Within the entries that follow, show each line where the word "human" occurs.

* [RECORDS PROVIDED]
:::::

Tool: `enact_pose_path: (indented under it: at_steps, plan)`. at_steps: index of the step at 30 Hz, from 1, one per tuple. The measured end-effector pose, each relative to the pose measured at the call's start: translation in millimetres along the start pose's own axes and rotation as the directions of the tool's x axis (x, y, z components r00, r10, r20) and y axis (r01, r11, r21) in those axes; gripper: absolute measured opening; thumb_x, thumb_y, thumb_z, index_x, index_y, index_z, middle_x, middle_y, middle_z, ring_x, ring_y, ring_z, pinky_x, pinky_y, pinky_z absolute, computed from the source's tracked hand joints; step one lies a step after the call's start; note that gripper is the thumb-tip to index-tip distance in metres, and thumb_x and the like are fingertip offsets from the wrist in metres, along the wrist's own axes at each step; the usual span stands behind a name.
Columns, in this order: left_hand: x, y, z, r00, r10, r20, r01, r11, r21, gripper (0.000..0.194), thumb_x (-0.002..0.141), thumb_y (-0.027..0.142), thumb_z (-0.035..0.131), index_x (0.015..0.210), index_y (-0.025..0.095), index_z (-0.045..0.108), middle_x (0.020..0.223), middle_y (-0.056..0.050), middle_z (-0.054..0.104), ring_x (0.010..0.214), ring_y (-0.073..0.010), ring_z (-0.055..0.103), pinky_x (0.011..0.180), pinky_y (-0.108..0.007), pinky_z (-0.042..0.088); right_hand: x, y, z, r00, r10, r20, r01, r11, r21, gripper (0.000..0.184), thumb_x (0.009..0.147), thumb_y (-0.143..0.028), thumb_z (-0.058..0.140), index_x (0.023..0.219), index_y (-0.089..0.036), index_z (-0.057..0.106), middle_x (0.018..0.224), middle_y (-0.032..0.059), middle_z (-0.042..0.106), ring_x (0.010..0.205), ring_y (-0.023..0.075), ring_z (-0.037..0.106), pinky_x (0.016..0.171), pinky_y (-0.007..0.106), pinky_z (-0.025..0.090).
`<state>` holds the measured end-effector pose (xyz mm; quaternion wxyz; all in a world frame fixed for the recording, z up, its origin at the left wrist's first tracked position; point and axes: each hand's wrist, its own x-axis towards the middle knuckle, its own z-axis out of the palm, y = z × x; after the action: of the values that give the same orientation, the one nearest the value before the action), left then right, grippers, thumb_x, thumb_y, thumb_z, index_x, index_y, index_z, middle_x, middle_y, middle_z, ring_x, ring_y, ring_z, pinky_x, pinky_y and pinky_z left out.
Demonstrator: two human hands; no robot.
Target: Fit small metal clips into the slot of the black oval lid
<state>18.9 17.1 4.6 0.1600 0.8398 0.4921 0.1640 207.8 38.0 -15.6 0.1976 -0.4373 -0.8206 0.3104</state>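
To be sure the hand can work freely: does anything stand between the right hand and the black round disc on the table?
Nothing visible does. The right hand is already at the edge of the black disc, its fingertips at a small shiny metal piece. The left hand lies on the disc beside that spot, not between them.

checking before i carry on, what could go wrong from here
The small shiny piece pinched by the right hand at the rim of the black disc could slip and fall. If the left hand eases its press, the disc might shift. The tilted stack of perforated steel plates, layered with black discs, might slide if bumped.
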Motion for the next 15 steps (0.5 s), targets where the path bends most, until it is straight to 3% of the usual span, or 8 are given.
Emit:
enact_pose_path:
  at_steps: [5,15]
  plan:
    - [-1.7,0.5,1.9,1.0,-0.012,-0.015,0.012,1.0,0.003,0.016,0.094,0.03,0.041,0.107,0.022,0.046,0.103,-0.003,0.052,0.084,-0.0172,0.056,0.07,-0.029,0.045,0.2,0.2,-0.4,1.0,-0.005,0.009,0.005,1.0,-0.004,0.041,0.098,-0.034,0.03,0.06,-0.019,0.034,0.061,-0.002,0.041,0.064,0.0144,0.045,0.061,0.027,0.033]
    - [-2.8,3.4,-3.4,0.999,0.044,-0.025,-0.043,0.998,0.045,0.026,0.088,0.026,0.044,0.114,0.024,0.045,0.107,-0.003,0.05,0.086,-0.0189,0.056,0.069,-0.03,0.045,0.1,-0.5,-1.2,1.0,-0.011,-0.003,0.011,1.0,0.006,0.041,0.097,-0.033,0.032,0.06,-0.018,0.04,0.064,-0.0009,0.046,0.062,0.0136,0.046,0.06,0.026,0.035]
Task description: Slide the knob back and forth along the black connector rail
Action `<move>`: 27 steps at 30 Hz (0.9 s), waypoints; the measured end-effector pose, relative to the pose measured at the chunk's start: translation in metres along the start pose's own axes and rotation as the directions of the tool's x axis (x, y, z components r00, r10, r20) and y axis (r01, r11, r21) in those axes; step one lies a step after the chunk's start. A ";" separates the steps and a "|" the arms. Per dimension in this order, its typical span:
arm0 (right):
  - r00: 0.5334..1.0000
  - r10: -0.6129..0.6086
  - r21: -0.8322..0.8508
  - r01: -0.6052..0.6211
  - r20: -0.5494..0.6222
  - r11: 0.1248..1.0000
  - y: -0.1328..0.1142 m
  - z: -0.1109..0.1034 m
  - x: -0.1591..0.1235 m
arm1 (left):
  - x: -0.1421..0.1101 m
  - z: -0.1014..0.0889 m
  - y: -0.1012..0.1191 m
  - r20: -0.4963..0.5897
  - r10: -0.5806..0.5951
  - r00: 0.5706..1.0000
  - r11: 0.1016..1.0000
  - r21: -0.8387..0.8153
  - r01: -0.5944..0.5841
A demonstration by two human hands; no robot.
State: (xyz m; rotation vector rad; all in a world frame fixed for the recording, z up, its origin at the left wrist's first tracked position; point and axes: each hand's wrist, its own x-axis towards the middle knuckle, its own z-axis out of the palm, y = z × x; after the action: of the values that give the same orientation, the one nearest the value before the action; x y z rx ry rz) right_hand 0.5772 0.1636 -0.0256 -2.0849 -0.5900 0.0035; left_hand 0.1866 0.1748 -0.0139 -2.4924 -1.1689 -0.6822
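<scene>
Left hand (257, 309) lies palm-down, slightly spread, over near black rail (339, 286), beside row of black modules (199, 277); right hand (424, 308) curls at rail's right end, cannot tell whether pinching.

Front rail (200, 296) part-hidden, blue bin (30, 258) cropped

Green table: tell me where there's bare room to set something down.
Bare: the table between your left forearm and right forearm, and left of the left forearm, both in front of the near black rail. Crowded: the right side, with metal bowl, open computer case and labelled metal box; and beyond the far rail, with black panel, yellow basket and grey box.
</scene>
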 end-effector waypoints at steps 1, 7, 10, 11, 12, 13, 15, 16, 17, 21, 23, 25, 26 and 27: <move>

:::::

* [TASK RESULT]
Demonstrator: two human hands; no robot.
A demonstration by two human hands; no robot.

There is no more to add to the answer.